Well, when we arrived the first thing we had to do was to go to the Real Estate agent to sign for our house rental keys and then go to the bank with ID to activate our bank account. As our furniture etc was still weeks away in a container somewhere, we bought an iron, toaster and a Hoover and took inflated beds with us in the suitcases.
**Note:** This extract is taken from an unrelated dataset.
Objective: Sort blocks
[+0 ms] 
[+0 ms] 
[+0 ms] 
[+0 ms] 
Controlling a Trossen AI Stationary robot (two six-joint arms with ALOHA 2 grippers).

Also prearranged a washing machine and TV thru Radio Rentals which was delivered before our arrival in to Australia. 
Getting an Aussie driving licence was really easy, just went to the local roads office, booked an appointment for a few days later to fill out a form, pay a fee and licences come thru in the post.


----------



## Maz25 (Jul 6, 2008)

I would recommend doing the following things:
- Get a local mobile phone number (you can buy a sim card at the airport)
- Activate bank account or open new bank account (if not done prior to arrival)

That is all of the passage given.